2. If you use the simple strategies available to you, like putting links to a well crafted disclaimer that states your connection with the testimonials on your page (monetary or otherwise), you would probably not get prosecuted, even if they WERE to investigate you.

3. Due to the ambiguousness of their new Guidelines, I believe that they will be tested and revised due to litigation as they go after the Bigger Fish with Deep Pockets that will undoubtedly test the waters in court.

Their Guidelines just leave TOO much to the imagination. Too many unanswered questions, that I believe WILL be answered in the course of time, as they are tested.

I received an email this morning from a customer who posed a very good question, and I quote …

“if I am an affiliate selling a product, and I am using sales materials from the product owner, then how would I know anything about the people represented in the sales material, who are offering testimonials, since I am just using the sales material provided by the owner of the product. Is it only the product owners responsibility to make sure the sales material complies with these updated guidelines, or can I also get in trouble using the sales aids, if they do not comply?

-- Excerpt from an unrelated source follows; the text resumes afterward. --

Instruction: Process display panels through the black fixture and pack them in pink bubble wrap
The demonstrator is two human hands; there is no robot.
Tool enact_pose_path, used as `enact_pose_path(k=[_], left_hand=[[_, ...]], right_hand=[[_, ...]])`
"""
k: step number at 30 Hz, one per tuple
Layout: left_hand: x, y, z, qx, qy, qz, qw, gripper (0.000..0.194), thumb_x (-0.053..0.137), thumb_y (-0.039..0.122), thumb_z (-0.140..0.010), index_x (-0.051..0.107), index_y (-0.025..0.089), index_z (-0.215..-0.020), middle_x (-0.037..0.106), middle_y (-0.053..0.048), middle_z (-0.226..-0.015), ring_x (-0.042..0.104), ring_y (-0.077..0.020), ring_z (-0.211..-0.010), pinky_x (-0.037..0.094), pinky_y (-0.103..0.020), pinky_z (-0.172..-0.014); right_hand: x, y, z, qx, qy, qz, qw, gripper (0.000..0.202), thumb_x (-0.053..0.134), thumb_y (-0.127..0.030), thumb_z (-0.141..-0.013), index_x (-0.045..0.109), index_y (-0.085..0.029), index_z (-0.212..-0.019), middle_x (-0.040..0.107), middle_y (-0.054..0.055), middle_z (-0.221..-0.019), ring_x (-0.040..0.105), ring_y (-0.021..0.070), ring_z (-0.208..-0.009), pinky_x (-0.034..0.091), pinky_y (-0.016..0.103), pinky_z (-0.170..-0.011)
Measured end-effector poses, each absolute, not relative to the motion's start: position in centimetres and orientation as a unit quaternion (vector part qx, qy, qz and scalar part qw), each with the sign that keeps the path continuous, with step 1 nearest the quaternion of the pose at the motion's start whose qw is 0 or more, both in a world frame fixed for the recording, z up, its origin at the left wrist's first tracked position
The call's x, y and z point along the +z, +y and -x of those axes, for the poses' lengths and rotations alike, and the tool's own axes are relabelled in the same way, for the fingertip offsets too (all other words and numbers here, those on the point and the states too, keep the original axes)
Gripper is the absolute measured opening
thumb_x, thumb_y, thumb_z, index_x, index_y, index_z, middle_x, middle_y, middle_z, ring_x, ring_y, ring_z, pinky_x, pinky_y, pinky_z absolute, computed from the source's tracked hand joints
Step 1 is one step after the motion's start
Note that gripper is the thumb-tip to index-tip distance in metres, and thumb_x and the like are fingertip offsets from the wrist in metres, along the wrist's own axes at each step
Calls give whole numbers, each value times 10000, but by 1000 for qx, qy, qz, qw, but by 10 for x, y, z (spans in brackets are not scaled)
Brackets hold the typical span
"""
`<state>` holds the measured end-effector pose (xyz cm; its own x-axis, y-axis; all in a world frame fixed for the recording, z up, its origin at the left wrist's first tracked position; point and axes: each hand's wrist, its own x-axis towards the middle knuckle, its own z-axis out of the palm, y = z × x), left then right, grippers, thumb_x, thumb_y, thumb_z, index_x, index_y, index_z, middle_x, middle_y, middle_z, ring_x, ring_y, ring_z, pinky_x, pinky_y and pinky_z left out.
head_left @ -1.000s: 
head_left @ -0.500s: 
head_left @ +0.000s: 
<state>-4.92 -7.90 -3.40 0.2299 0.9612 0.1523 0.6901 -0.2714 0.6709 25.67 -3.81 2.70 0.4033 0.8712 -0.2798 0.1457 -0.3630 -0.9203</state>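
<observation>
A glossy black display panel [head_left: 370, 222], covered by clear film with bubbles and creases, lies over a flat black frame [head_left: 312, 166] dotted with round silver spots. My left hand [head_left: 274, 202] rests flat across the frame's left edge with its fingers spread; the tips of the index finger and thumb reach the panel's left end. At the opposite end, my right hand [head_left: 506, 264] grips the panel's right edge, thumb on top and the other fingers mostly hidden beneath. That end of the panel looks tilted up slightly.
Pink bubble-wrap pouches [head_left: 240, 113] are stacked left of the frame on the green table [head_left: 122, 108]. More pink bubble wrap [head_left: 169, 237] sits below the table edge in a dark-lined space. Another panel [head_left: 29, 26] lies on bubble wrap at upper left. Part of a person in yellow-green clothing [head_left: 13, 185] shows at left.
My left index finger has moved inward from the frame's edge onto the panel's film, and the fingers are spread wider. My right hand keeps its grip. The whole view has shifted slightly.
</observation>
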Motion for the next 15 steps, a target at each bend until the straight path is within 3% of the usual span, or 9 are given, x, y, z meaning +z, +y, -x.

This is an interesting question, because it directly addresses the ambiguity of the guidelines in that, although I do not believe they WOULD come after her, according the Guidelines as presented today…they COULD!

They give a lot of examples in the Guidelines to try and clarify their intentions. Examples that in most cases bring up MORE questions than they answer.

One such example is of about the responsibilities of actors in the advertisements they are paid to do.

The FTC basically says (and I’m paraphrasing here) that if actors enter into contracts to create advertisements, and if the scripts they are reading makes it appear that they are personally endorsing the product, it is their responsibility to know whether or not the advertisement is making false claims, or to hire someone to make sure the claims are “TYPICAL” before taking the contract.

Otherwise, they could be held liable.

To me this would be much the same as an affiliate promoting the products of someone else with sales materials that THEY created.

As with the actor, an affiliate has NO control over whether the claims on the product sales page (or in the testimonials), are true or typical. So according to the way I read the Guidelines, the responsibility to determine the validity of those claims would then fall on the Affiliate. Who would then have to decide whether or not to promote the product.

If they chose to promote, and the claims were false, then they, as well as the product owner could be held liable for false advertising and prosecuted by the FTC!

And what about the Copywriter who is hired to write the sales pages of the script? Could he be held liable for writing copy from the false facts that were given to him by the product owner?

So you see, these “Guidelines” open up a HUGE can of worms, and it’s gonna take a while for the worms to all crawl out of that can!

But I TRULY don’t believe that we are in nearly as much danger as all the Sensationalist “Fear Mongers” would have us believe.

The head of the FTC department that is covering these Guidelines has openly stated that the $11,000 fines mentioned, and even litigation would be a “Worst Case Scenario” as first they would issue a warning giving you the chance to comply, and only after repeated infractions and refusal to make changes, would they prosecute.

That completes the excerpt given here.